The relevant note in the annual report starts encouragingly, apparently with a calculation of the goodwill. In fact it is nothing of the kind. The calculation is of the difference between the fair values of the net assets acquired and the total purchase consideration. This may seem like a matter of semantics but company management need to be able to calculate the fair value of the goodwill in order to arrive at an acceptable purchase price.  Starting with the price necessary to achieve the deal, and then calculating the goodwill as the balancing figure may lead to overpayment. Not only did they not calculate the value of goodwill, they failed to mention what the goodwill comprises at all.

 

In fact, Pernod did probably not overpay. The synergies available to them through combining of production facilities and additional distribution and market power from the combined brand portfolios would be very valuable. They could even have told stakeholders how clever they were, getting the deal at a bargain price because the goodwill elements were worth more than they had to pay for them.

 

There are numerous other examples of a complete disregard of the requirement to disclose the components of goodwill.
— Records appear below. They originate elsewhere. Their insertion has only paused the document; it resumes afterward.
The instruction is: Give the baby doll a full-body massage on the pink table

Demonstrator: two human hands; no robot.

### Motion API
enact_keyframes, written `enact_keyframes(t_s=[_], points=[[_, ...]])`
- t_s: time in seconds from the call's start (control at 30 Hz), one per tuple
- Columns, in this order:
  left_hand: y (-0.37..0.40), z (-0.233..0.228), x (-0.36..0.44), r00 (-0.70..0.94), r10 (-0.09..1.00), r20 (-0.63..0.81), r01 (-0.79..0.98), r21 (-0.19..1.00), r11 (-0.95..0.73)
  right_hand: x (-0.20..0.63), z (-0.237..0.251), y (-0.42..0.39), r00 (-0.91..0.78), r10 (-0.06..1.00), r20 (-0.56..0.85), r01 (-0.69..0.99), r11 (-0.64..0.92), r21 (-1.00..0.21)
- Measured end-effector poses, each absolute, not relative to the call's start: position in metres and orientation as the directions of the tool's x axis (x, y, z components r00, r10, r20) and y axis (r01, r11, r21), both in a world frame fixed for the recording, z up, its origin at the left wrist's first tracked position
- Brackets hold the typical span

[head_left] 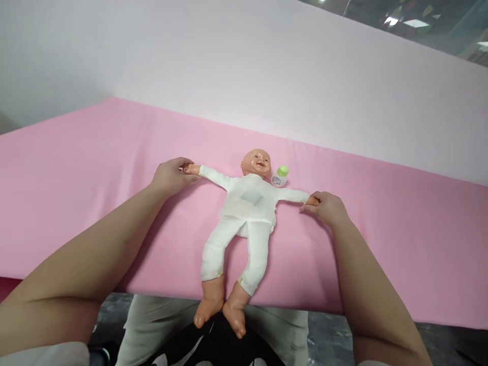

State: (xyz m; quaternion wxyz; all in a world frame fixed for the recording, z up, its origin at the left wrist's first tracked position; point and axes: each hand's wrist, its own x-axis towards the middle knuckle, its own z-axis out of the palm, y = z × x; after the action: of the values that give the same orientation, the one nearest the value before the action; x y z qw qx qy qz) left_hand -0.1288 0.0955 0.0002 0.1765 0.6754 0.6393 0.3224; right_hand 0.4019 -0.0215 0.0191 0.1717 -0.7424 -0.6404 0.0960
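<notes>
A baby doll [249,198] in a white top and white leggings lies on its back, its arms stretched out sideways. My left hand [173,175] is closed around the doll's hand at the left of the view. On the other side, my right hand [328,207] grips the doll's other hand between thumb and fingers. The doll's bare feet hang past the table's front edge. Beside its head and shoulder lies a small clear bottle [279,179] with a green cap, apart from both my hands.
The doll lies on a table with a pink cover [400,244], whose front edge runs close to my body. A pale wall [244,66] rises behind the table. A dark, reflective glass surface [412,23] shows at the top right.
</notes>
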Motion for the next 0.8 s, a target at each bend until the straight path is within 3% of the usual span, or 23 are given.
enact_keyframes(t_s=[0.13, 0.2, 0.27, 0.33, 0.43, 0.8], points=[[0.087, 0.0, -0.119, -0.08, 0.983, 0.164, 0.512, 0.853, -0.1, 0.404, 0.005, -0.018, 0.237, 0.97, 0.056, 0.696, -0.129, -0.706], [0.087, -0.002, -0.116, -0.084, 0.989, 0.12, 0.366, 0.927, -0.082, 0.403, -0.002, -0.017, 0.255, 0.967, 0.019, 0.444, -0.1, -0.89], [0.089, -0.004, -0.114, -0.102, 0.992, 0.077, 0.229, 0.972, -0.052, 0.402, -0.005, -0.015, 0.275, 0.961, -0.005, 0.156, -0.05, -0.987], [0.092, -0.006, -0.112, -0.119, 0.993, 0.02, 0.124, 0.992, -0.005, 0.4, -0.005, -0.014, 0.298, 0.954, -0.023, -0.063, -0.005, -0.998], [0.095, -0.006, -0.112, -0.117, 0.992, -0.049, 0.029, 0.998, 0.053, 0.398, -0.001, -0.013, 0.293, 0.953, -0.071, -0.211, -0.008, -0.977], [0.091, -0.001, -0.112, -0.066, 0.998, -0.013, 0.096, 0.995, 0.02, 0.39, 0.001, -0.015, 0.265, 0.955, -0.13, -0.157, -0.091, -0.983]])
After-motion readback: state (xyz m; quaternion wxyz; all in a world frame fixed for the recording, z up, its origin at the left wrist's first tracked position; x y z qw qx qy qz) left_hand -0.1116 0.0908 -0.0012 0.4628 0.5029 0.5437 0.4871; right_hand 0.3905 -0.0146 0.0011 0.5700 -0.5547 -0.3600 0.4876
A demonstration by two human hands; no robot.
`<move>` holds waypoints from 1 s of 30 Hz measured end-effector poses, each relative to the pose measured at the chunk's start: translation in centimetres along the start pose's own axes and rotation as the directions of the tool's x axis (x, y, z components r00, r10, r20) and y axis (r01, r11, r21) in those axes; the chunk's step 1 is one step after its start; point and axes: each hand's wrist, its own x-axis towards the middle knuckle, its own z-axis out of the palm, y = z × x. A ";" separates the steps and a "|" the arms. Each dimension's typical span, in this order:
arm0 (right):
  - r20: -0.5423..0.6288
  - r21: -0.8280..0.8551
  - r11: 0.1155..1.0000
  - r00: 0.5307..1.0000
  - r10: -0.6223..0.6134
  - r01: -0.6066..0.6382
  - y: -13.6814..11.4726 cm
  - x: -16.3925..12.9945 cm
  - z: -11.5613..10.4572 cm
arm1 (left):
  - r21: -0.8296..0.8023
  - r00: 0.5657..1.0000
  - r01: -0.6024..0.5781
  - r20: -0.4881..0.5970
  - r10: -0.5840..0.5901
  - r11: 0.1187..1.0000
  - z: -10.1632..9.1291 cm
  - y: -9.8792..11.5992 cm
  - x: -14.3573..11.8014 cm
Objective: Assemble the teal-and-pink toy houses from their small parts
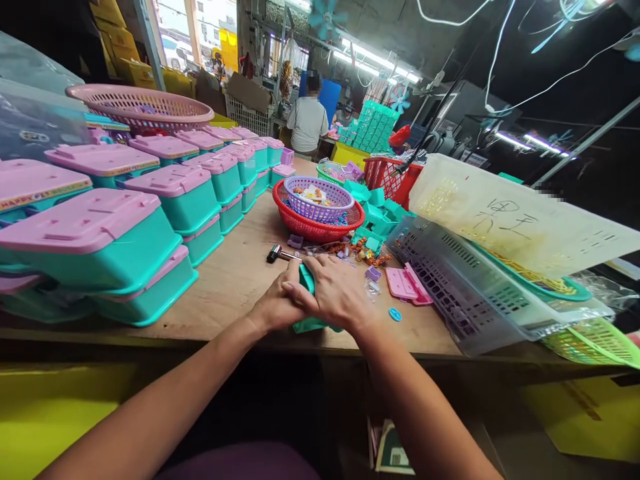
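Note:
Near the front edge of the table, a teal plastic box (309, 325) is mostly covered by both of my hands. My left hand (284, 299) grips it from the left, thumb laid across toward the other hand. My right hand (341, 292) is curled over its top and right side, and the hands touch each other. Just beyond them lies a hammer (275, 253) with a dark head. To the right are a pink lid (407, 285), a small blue disc (395, 314) and a small purple part (373, 273).
Stacked teal boxes with pink lids (135, 220) line the left side. A purple basket (320, 200) sits in a red basket (320, 230) ahead, near loose teal pieces (380, 213). Tilted clear crates (450, 267) stand right. A person (307, 123) is in the background.

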 end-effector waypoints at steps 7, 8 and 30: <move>-0.125 0.099 0.993 0.990 0.072 -0.060 0.5 -0.4 1.1 | 0.195 0.999 -0.005 0.042 -0.003 0.981 0.2 1.2 -0.1; -0.131 0.136 0.988 0.987 0.091 -0.073 0.7 -0.6 1.2 | 0.221 0.999 -0.006 0.050 -0.005 0.975 0.3 1.5 0.0; 0.200 0.977 -0.164 0.848 0.491 -0.135 6.7 -3.1 8.8 | 0.524 0.941 0.129 0.204 -0.271 0.842 2.6 3.7 2.0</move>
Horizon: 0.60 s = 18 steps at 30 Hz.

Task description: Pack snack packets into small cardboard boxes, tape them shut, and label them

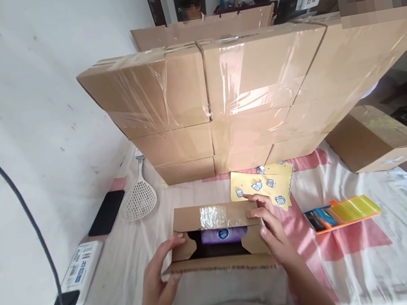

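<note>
Small carton between both hands, long axis left-right.
Left hand cups the left end flap; right hand presses the taped far flap, fingers loosely curled.

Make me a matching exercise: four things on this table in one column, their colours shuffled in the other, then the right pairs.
Things:
1. phone
2. sticker sheet
3. packet in the open box
4. tape cutter

Colours:
A. orange
B. purple
C. black
D. yellow

Pairs: 1-C, 2-D, 3-B, 4-A
</note>
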### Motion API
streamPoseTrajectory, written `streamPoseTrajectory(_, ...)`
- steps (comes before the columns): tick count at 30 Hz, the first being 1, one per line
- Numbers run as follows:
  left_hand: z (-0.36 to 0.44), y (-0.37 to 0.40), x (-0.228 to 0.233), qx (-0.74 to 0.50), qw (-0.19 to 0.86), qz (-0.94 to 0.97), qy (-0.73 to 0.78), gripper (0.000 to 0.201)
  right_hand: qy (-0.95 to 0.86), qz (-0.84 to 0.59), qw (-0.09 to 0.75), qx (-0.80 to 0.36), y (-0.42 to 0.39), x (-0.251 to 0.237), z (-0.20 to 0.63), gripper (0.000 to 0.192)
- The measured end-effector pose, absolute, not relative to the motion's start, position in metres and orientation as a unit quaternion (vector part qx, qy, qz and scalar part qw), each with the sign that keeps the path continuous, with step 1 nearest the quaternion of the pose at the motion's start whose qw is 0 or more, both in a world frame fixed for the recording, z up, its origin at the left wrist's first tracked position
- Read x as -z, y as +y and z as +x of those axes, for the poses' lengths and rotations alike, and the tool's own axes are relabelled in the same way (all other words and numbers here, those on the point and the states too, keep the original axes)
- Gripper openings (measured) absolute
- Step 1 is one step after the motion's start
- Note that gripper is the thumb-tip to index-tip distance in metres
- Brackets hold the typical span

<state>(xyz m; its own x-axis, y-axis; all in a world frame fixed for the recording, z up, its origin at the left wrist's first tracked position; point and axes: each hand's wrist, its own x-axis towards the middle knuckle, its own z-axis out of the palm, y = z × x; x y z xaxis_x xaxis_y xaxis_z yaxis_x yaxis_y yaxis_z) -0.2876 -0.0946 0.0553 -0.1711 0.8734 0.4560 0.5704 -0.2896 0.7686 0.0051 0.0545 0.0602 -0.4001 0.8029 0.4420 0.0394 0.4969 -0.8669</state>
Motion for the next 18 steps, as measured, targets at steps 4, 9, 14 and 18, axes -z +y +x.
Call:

Alcatel allocated €8 billion to goodwill on the acquisition of Lucent in April 2006. In the year to September 2007, Siemens completed two major acquisitions at a combined cost of €7 billion, of which close to €5 billion was allocated to goodwill. In neither case, did the acquirer make any effort to explain what the goodwill represented.  In 2006, Nestlé were equally dismissive of the requirement to describe CHF2.6 billion of acquired goodwill, but by 2007 they had at least identified synergies, complimentary market share and competitive position as elements of acquisition goodwill of €6.9 billion in that year.

 

5. Conclusion
IFRS3 disclosure requirement on the components of goodwill is just about adequate for stakeholders’ needs. USGAAP is still some way short of even this level of disclosure and, most disturbingly, compliance frequently consists of “going through the motions” and sometimes doesn’t happen at all. 

 

Auditors seem unwilling to make an issue of this, and perhaps this is because compliance still results in such woolly, ‘motherhood and apple pie’ type statements. The attitude seems to be that if disclosure requirements are considered to be bland and uninformative, it doesn’t matter if they are overlooked altogether. The absence of any effective monitoring of compliance with IFRS by reporting companies and their auditors, along the lines of the SEC in the United States, means that the quality of disclosure is likely to remain poor.

 

There is a strong case for quantification of the components of goodwill, audited on a ‘broad brush’ basis to demonstrate that the numbers do at least add up in principle on the acquisition, based on a set of well though out, reasonable, assumptions about the future of the combined entities. Even if the quantification was not required to be disclosed, the fact that the calculations had been made and reviewed by auditors would increase confidence and give company managers pause for thought when negotiating deals.